In my opinion there was no intention on the part of the appellant’s president to mislead. It is not unreasonable to assume that the parcel of 21/2 acres of raw land prior to any arrangements for the construction of the apartment building had a fair market value of $36,000. Although no appraisal report of the land was produced, the Memorandum of Lease (Exhibit A-4, pages 12 and 13) indicate that the fair market value of the 2 /2 acres is based on the highest and most valuable use of the land and directly related to the progress of the construction of the building to be erected thereon. The fair market value of the land under these conditions was estimated to be $350,000 which amount Canada Life paid and which the appellant, in fact, received as value for the land.
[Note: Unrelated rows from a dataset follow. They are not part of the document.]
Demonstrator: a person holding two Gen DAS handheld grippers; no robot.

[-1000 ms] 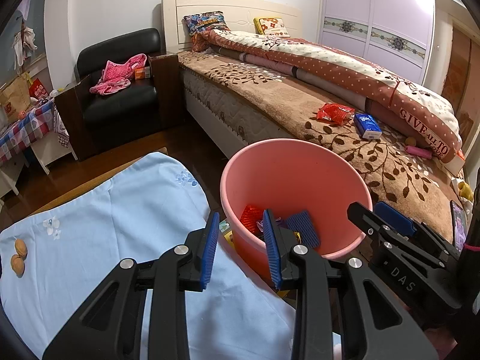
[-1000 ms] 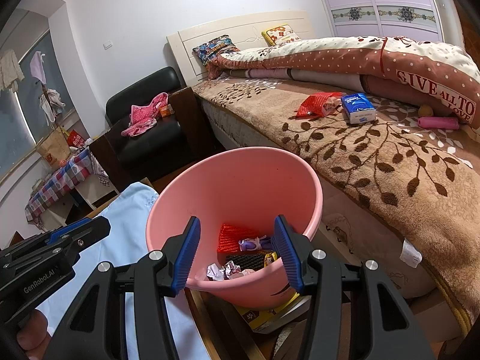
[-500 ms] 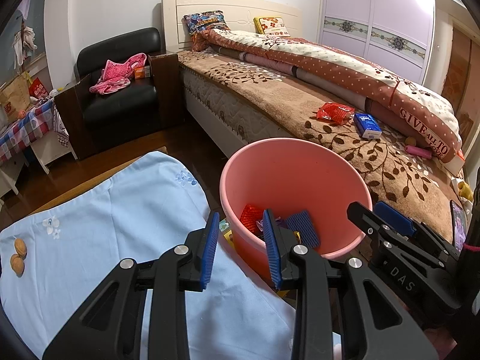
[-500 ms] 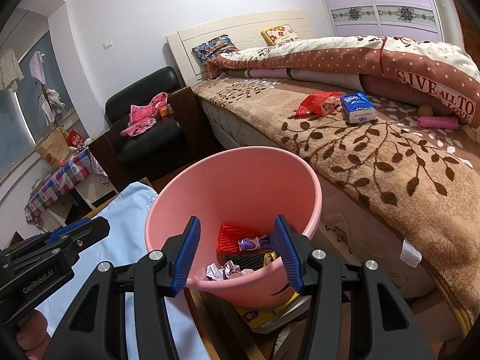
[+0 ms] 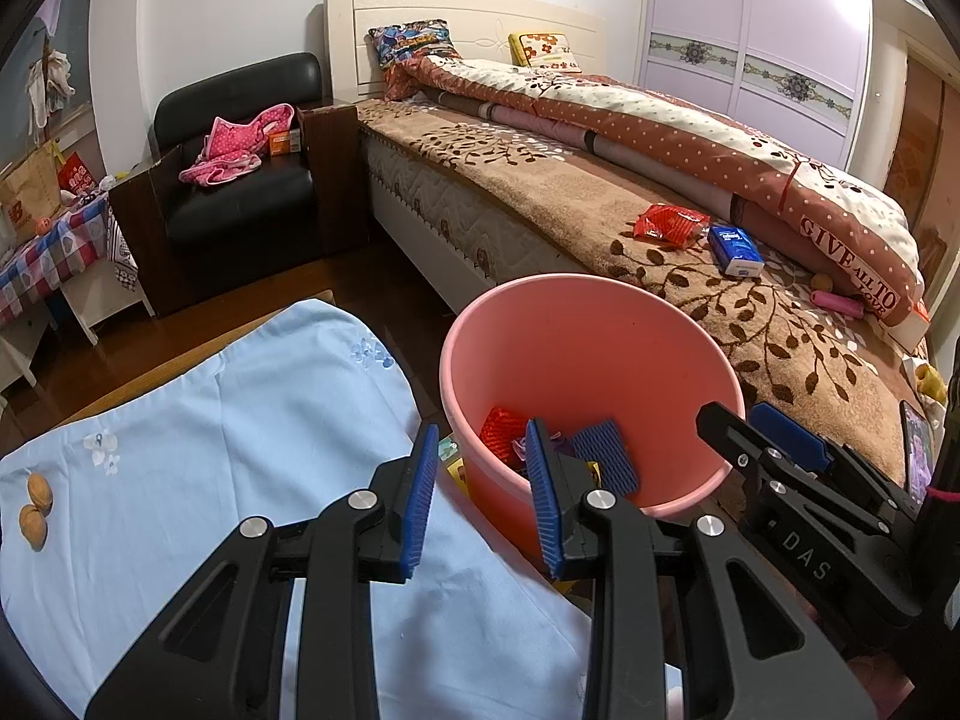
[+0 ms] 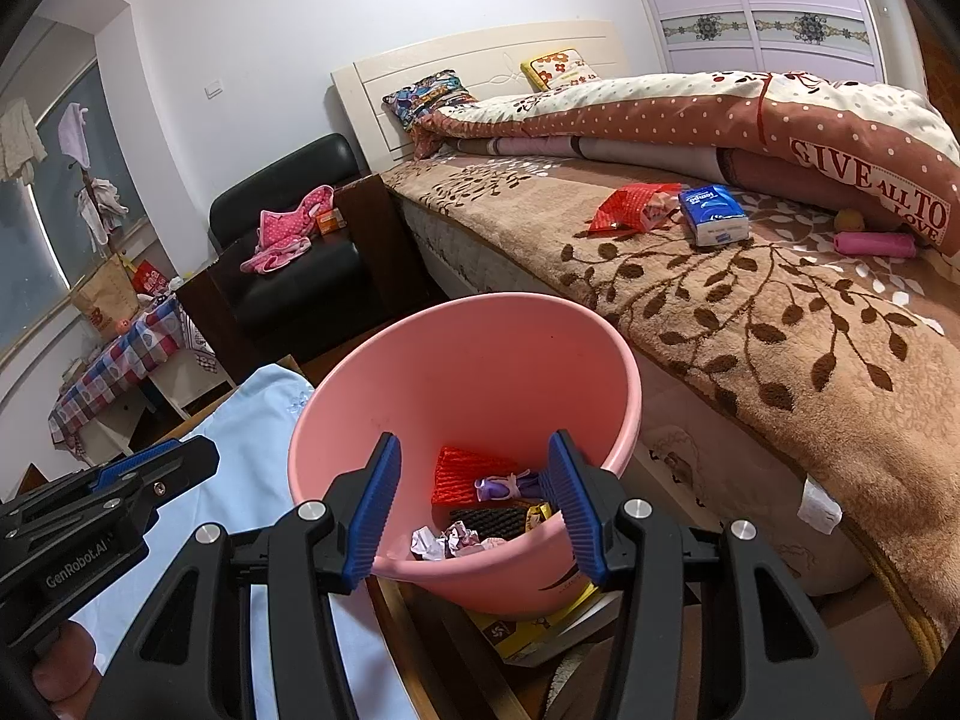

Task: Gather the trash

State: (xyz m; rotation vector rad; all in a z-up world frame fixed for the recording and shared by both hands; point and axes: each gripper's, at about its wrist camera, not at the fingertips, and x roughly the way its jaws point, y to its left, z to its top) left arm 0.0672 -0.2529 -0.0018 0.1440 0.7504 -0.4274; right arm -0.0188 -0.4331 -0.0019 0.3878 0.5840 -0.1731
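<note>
- Between pickups: both claws empty, poised at the round pink plastic bin [image 6: 480, 360], which stands between the light-blue-clothed tabletop [image 5: 240, 450] and the bed.
- Left claw [image 5: 480, 504] parted a moderate gap over the cloth edge beside the bin; nothing held.
- Right claw [image 6: 474, 504] spread wider, just over the bin's near rim; nothing held.
- Already binned: red wrapper, crumpled paper, small purple piece.
- Likely next: red crinkly wrapper [image 6: 630, 207] on the brown leaf-patterned bed cover, well apart from the bin; calls for a long reach right and a flat pinch.
- Two brown walnuts [image 5: 36, 510] on the cloth: trash or not, unclear.
</note>
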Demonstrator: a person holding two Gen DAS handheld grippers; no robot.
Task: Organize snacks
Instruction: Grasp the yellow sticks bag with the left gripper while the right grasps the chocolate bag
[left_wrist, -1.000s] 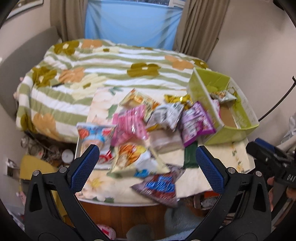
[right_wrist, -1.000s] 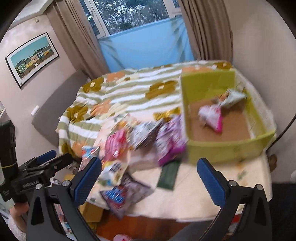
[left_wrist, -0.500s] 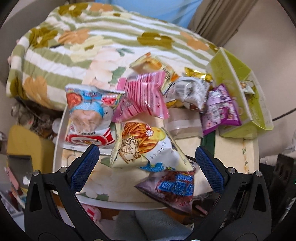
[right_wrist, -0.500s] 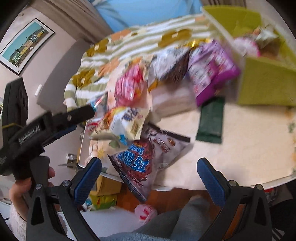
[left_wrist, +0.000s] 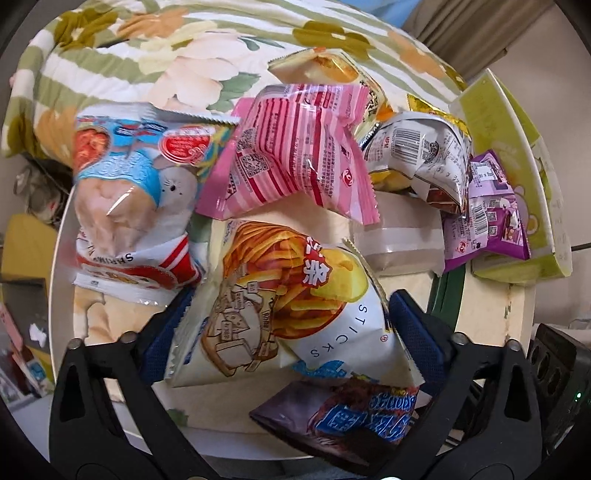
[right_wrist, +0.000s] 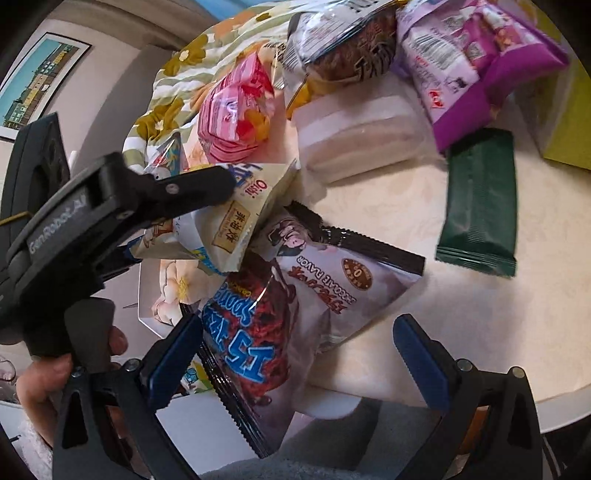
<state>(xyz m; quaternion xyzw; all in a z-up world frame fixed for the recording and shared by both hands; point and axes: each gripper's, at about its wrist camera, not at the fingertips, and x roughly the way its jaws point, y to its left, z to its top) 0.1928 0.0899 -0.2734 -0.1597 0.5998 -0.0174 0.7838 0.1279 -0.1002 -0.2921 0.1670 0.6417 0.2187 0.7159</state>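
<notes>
Left gripper (left_wrist: 284, 332): jaws closing around the potato sticks bag (left_wrist: 291, 295), pads beside its edges, not yet pressing. Right gripper (right_wrist: 295, 354): jaws apart over the dark chocolate snack bag (right_wrist: 280, 314). Both bags lie on the table (right_wrist: 498, 325).

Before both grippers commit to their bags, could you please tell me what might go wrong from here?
1. The left gripper is closing around the puffy white potato-sticks bag, whose lower corner overlaps the dark chocolate-flavour snack bag; lifting may drag that one along.
2. That dark bag overhangs the round white table's edge, so a nudge from the open right gripper could tip it off.
3. Squeezing hard could crush the sticks.
</notes>
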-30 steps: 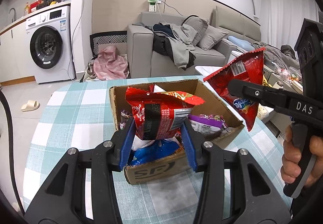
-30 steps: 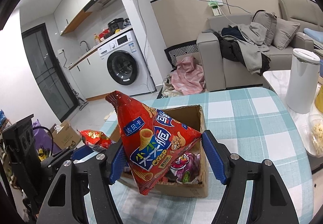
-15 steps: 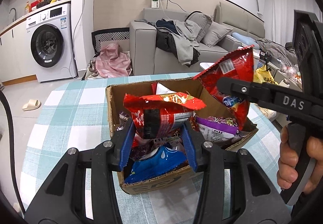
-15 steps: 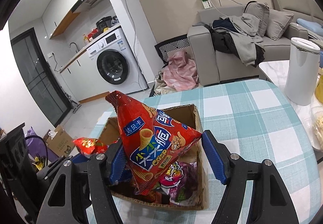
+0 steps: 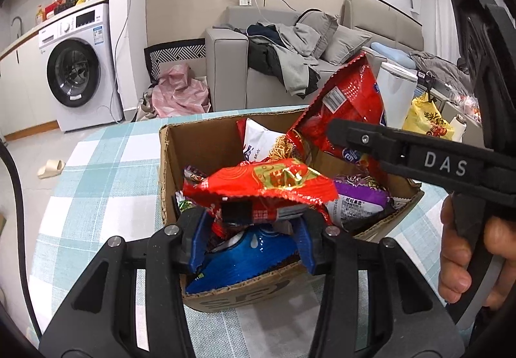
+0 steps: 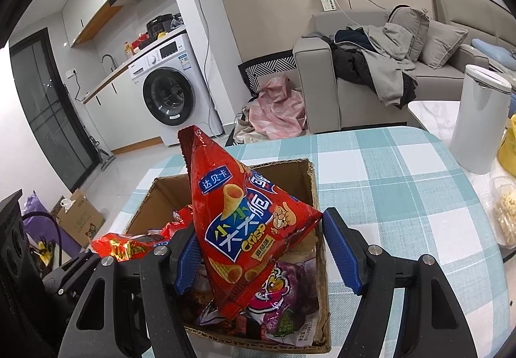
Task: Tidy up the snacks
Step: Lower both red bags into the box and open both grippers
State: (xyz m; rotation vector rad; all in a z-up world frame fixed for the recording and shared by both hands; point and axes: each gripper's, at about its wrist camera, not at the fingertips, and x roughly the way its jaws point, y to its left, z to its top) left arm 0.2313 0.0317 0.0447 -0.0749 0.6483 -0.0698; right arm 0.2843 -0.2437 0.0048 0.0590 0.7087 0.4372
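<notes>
A brown cardboard box full of snack bags sits on the checked table. My left gripper is shut on a small red snack packet and holds it low over the box's near side. My right gripper is shut on a tall red triangular crisp bag, held over the box's right part; it also shows in the left wrist view. A blue bag and a purple bag lie in the box.
The teal-and-white checked tablecloth surrounds the box. A white bin and a yellow bag stand off the table's right side. A grey sofa and a washing machine stand behind.
Both grippers have lowered toward the box with their bags. The red packet now sits down among the box's contents, and the triangular bag has come closer over the box's right side.
</notes>
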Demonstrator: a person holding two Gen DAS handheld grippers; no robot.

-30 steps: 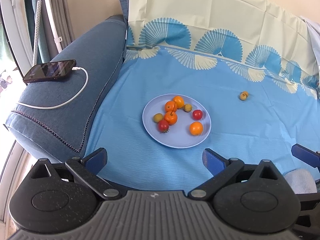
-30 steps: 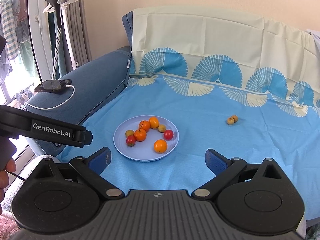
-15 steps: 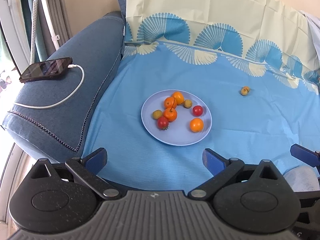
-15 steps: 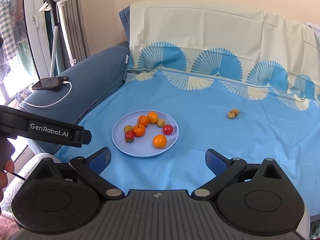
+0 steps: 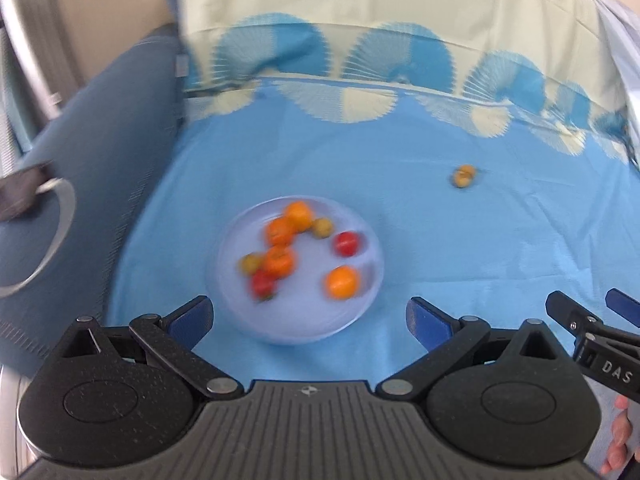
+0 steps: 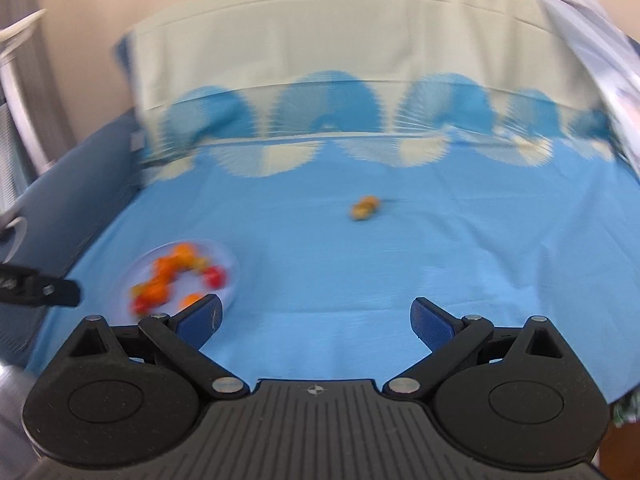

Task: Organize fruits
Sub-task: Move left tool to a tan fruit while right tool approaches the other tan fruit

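Note:
A pale blue plate [image 5: 240,312] lies on the blue cloth and holds several small orange, red and yellow-green fruits, among them an orange one [image 5: 341,282] and a red one [image 5: 346,243]. It also shows in the right wrist view [image 6: 230,264] at the lower left. Two small yellow-brown fruits [image 5: 463,175] lie together on the cloth to the right of the plate, and show in the right wrist view [image 6: 364,208] ahead of the jaws. My left gripper [image 5: 308,318] is open and empty just short of the plate. My right gripper [image 6: 316,320] is open and empty. Both views are motion-blurred.
The cloth [image 5: 480,260] covers a sofa seat and backrest. A dark blue armrest [image 5: 80,184] stands at the left with a phone and white cable [image 5: 60,220] on it. The right gripper's finger [image 5: 580,320] shows at the left wrist view's right edge.
Both grippers have moved forward and to the right. The plate now sits closer to the left gripper, and it has slid to the lower left of the right wrist view.

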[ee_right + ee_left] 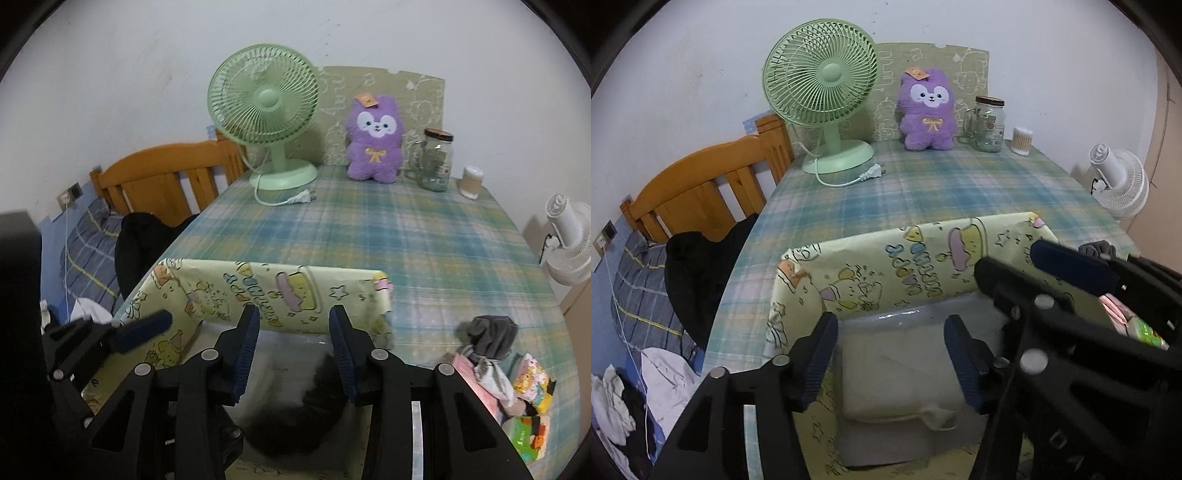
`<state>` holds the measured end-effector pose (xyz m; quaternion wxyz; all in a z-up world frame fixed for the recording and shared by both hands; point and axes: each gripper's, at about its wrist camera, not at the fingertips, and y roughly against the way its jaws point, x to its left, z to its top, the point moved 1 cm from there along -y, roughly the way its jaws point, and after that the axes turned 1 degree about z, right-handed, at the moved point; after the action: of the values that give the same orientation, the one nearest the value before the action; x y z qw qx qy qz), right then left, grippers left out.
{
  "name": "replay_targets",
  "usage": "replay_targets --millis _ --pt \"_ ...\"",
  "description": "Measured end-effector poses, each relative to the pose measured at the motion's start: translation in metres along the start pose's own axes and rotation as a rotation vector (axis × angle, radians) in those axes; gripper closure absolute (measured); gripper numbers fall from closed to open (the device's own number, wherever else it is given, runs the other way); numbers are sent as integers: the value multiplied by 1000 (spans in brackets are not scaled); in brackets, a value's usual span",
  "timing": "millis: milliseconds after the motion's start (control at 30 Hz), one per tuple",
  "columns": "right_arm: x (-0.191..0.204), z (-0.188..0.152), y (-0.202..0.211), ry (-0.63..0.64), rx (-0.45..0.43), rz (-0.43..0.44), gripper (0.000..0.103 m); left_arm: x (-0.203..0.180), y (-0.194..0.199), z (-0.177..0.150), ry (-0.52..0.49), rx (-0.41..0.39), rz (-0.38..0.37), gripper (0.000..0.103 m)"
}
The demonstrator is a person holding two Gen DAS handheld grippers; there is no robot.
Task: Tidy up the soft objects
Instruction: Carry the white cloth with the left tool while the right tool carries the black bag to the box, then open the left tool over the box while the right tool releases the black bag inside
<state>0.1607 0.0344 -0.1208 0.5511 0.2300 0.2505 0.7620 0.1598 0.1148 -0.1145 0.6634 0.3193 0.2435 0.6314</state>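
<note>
A yellow cartoon-print box (886,266) (229,291) stands open at the table's near edge. A pale folded cloth (894,373) lies inside it, and a dark soft item (295,417) lies beside that. My left gripper (890,358) is open and empty, over the box's inside. My right gripper (293,350) is open and empty, over the box too; it also shows in the left wrist view (1052,273). A pile of small soft items (491,354) with a grey sock on top lies right of the box. A purple plush (927,110) (375,140) sits upright at the table's far end.
A green desk fan (823,92) (266,110) with loose plug stands far left on the plaid tablecloth (923,184) (406,229). A glass jar (988,123), a mug and a cotton-swab tub (1022,140) stand far right. A wooden bed frame (713,184) lies left, a white fan (1119,181) right.
</note>
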Motion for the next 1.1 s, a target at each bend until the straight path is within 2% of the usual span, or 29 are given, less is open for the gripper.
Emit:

My conclusion is that the facts in the case herein are distinguished from those of the Allarco case (supra) and that the majority judgment therein is not applicable in the present instance. My decision is that the respondent erred in considering the profit derived from the sale of the 2 /2-acre parcel of land to Canada Life as income from a business or from an adventure in the nature of trade. The sale of that parcel of land was not within the appellant’s activities as a trader but was a necessary condition for the financing of a revenue-producing apartment building for the appellant’s president and his family, and the profit realized constituted a capital gain.
The appeal is therefore allowed.
Appeal allowed.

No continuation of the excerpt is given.